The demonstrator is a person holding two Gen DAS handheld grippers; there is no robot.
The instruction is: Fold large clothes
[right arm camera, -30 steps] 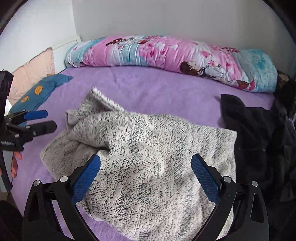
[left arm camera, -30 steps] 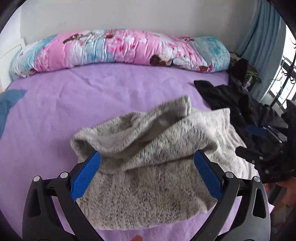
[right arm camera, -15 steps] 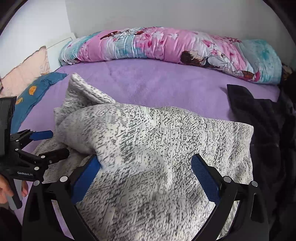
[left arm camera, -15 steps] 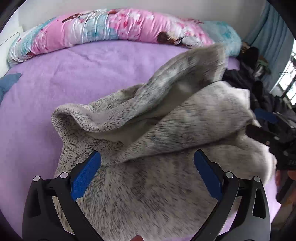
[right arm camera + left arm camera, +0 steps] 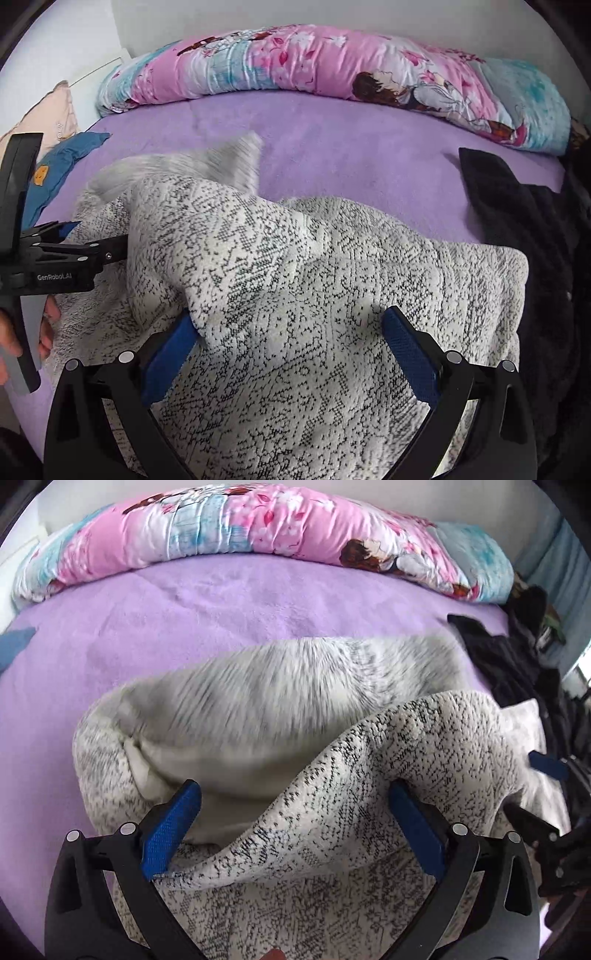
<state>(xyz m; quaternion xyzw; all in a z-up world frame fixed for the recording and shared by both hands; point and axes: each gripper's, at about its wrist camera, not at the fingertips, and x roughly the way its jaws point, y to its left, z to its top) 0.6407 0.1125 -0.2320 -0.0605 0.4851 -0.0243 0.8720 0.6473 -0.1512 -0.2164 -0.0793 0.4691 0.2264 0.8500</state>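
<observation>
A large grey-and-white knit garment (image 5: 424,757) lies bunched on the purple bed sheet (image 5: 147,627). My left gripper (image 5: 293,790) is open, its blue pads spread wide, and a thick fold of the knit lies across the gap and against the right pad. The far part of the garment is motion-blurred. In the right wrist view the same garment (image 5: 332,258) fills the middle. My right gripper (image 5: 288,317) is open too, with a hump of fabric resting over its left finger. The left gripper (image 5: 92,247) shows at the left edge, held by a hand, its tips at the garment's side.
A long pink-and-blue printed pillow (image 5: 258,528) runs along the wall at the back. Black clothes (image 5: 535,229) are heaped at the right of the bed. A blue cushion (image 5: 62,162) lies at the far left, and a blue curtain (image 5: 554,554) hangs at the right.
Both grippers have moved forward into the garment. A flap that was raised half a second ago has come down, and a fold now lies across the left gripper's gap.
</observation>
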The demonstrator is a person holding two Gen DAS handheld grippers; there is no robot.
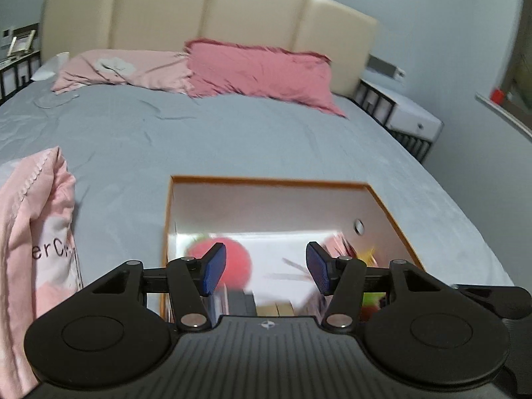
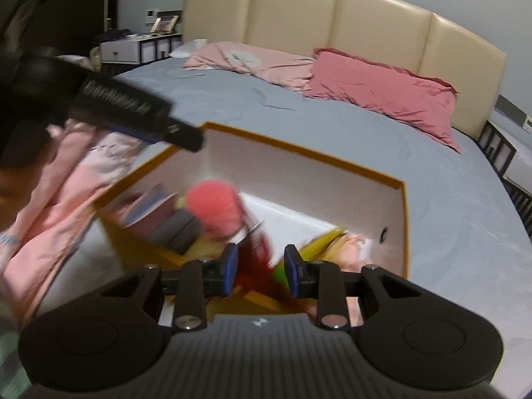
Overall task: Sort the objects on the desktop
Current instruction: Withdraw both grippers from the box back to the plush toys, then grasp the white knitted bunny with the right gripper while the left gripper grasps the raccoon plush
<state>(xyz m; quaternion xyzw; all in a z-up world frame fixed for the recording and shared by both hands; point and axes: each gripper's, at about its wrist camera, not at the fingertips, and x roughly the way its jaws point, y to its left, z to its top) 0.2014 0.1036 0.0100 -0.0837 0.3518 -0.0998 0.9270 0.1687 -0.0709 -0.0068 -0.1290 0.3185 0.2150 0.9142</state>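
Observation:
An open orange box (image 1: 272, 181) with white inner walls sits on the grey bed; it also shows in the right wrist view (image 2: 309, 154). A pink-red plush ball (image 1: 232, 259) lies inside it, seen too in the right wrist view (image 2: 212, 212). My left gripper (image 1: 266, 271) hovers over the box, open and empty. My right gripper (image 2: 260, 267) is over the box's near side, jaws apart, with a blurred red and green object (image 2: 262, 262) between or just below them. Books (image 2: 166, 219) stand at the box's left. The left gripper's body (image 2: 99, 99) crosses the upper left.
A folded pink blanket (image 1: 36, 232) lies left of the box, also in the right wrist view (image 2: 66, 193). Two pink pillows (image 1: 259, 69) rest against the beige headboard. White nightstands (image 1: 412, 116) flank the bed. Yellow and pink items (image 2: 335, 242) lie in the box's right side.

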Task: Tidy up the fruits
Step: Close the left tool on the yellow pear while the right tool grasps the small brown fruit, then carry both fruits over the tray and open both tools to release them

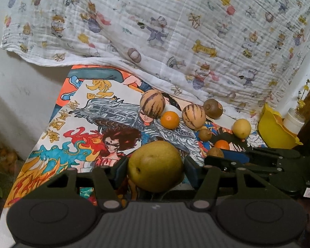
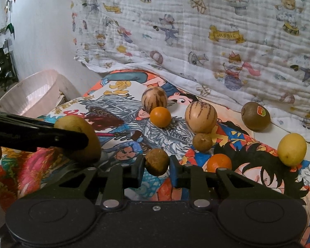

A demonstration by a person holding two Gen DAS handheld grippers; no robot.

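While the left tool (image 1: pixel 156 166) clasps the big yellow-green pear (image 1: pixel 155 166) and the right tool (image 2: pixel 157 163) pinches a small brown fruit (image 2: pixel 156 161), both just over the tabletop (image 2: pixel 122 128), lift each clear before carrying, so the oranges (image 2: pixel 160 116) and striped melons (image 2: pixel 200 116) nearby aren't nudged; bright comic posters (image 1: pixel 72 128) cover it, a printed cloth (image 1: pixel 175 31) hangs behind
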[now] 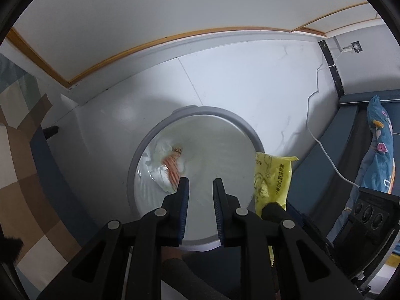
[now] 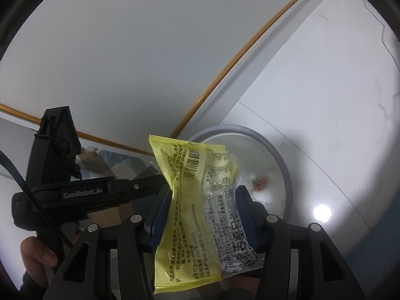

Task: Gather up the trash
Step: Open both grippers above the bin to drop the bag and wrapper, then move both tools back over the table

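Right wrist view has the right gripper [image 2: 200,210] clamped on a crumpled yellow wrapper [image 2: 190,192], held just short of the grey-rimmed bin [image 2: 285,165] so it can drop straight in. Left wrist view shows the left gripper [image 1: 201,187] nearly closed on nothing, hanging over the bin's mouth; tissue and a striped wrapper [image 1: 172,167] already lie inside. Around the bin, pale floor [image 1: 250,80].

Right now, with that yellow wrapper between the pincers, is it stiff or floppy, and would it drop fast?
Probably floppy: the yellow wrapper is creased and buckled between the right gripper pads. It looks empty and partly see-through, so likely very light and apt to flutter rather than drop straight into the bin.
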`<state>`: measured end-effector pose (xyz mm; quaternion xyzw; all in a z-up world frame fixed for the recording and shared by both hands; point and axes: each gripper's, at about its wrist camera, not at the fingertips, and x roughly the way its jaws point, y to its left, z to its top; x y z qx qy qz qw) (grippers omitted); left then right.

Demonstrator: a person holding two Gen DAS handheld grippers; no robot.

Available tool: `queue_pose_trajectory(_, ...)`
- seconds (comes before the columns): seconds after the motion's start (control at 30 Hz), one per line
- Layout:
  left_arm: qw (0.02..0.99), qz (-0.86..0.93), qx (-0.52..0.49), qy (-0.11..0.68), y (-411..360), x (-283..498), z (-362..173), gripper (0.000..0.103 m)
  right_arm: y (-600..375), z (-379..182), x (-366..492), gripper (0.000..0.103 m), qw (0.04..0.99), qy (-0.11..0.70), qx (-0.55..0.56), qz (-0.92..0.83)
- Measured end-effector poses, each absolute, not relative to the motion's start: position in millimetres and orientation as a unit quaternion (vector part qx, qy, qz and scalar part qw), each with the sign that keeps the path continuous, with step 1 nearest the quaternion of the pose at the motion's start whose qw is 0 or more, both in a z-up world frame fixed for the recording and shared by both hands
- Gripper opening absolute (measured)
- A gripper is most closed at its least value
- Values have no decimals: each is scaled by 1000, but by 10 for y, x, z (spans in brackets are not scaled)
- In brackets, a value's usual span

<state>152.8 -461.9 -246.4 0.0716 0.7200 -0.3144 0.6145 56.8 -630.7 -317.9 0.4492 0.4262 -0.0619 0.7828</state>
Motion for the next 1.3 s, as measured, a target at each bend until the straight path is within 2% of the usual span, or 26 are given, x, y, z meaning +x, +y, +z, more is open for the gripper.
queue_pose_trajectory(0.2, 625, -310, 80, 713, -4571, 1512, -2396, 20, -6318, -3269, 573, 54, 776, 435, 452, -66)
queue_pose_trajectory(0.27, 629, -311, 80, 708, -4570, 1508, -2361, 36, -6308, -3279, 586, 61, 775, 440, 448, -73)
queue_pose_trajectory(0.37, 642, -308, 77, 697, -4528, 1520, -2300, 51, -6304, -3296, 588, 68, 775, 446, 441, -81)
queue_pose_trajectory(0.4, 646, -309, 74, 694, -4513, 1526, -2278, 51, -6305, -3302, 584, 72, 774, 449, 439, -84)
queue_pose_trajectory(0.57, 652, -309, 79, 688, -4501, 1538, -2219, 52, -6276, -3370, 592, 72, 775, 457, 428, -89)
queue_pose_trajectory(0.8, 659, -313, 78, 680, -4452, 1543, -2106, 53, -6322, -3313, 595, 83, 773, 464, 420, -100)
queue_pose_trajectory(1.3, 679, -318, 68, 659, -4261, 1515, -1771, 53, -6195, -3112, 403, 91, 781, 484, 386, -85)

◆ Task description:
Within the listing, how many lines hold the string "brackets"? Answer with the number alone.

◆ Finished exercise:
2